6. Use a practical workaround if you need an immediate unblock
If you cannot patch Cranelift immediately, the safest short-term workaround is to avoid the exact ABI shape that triggers the bug. Options include:
- disable
enable_multi_ret_implicit_sretif feasible, - rewrite the function to return a single scalar or pointer,
- replace
i8x16in the public call boundary with scalar pieces, or - pass large aggregate-like data via explicit memory buffers instead of implicit returns.
// Instead of returning multiple values directly:
// fn(a, b, vec) -> (x, y, vec2)
// Use an explicit out-pointer style API:
// fn(out: *mut RetBuf, a: i64, b: i64, vec_parts...)
This does not fix the backend, but it can eliminate the broken lowering path in production builds.
Common Edge Cases
Even after fixing the main bug, several adjacent cases can still fail if they are not covered by tests.
- Indirect calls: a function pointer call may use a slightly different lowering path than a direct call and reintroduce the same corruption.
- Type splitting: if
i8x16is split into multiple machine values, caller and callee must split it identically. - Stack alignment: RISC-V stack alignment bugs often appear only under optimization or with additional spilled temporaries.
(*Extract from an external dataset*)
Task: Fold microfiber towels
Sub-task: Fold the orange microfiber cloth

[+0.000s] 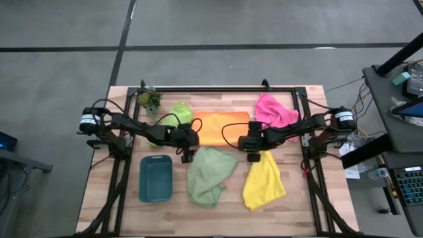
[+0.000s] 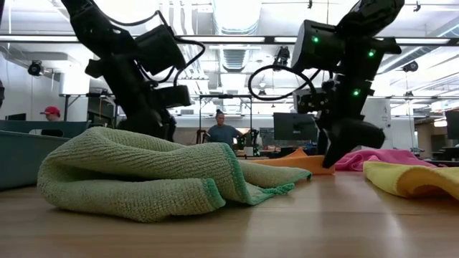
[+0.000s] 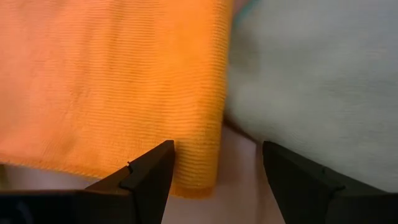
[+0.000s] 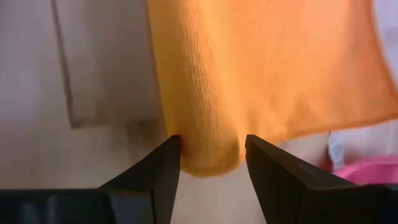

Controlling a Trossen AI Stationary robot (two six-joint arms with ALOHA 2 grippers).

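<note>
**A:** What was the step at that point?

**B:** By my reading, taking hold of the orange towel (image 1: 221,128), which lay flat at the centre of the high frame, to fold it. The left gripper (image 1: 187,156) sat at its lower-left corner, the right gripper (image 1: 254,156) at its lower-right corner.

**A:** Were they holding it?

**B:** Not the left one. Its wrist view showed the fingers (image 3: 146,174) spread wide, the towel's corner lying between them, ungripped. The right fingers (image 4: 158,168) stood close on either side of a bunched edge of orange cloth, touching it; I'd call that pinched.

**A:** So how to do it well?

**B:** I'd have the left close squarely on its corner before either arm lifted, then raise both together so the edge stayed straight. The sage towel (image 1: 209,174) lay just beside that corner, so the left risked catching it too.

**A:** And containers?

**B:** One tray (image 1: 156,178), lower left in the high frame, nothing visible in it. The lime (image 1: 180,114), pink (image 1: 274,110) and yellow (image 1: 263,181) towels lay loose on the table (image 1: 297,211).
</note>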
- Tail calls: if tail-call lowering exists, hidden sret handling can be invalid there even when normal calls are fixed.
- Debug versus release behavior: a bad live range may “work” in debug builds and crash in optimized builds because register pressure changes.
- Cross-signature mismatches: if the declared CLIF signature and the lowered machine ABI disagree, the call may appear valid in IR but still crash at runtime.
A strong fix should test at least one variant for each of these edge cases on riscv64.
FAQ
Why does this crash only on riscv64 and not on x86_64?
Because calling conventions are target-specific. The same CLIF function can lower correctly on x86_64 but fail on riscv64 if the RISC-V backend mishandles hidden sret arguments, register classes, or stack layout.
Is the call instruction itself invalid in CLIF?
No. The call instruction is valid. The problem is how the backend lowers that call for a specific signature under implicit sret and mixed value types.
What is the safest long-term fix?
The best long-term fix is to correct riscv64 ABI lowering for implicit sret and add regression tests that cover multi-return calls with vector-like arguments. Workarounds such as avoiding i8x16 at the ABI boundary are useful, but they should not replace a backend fix.
For maintainers, the actionable takeaway is simple: inspect the call-site ABI assignment, verify hidden sret placement, ensure proper caller-saved register handling, and lock the result in with a regression test. That is the path from a mysterious segfault to a stable Cranelift riscv64 backend.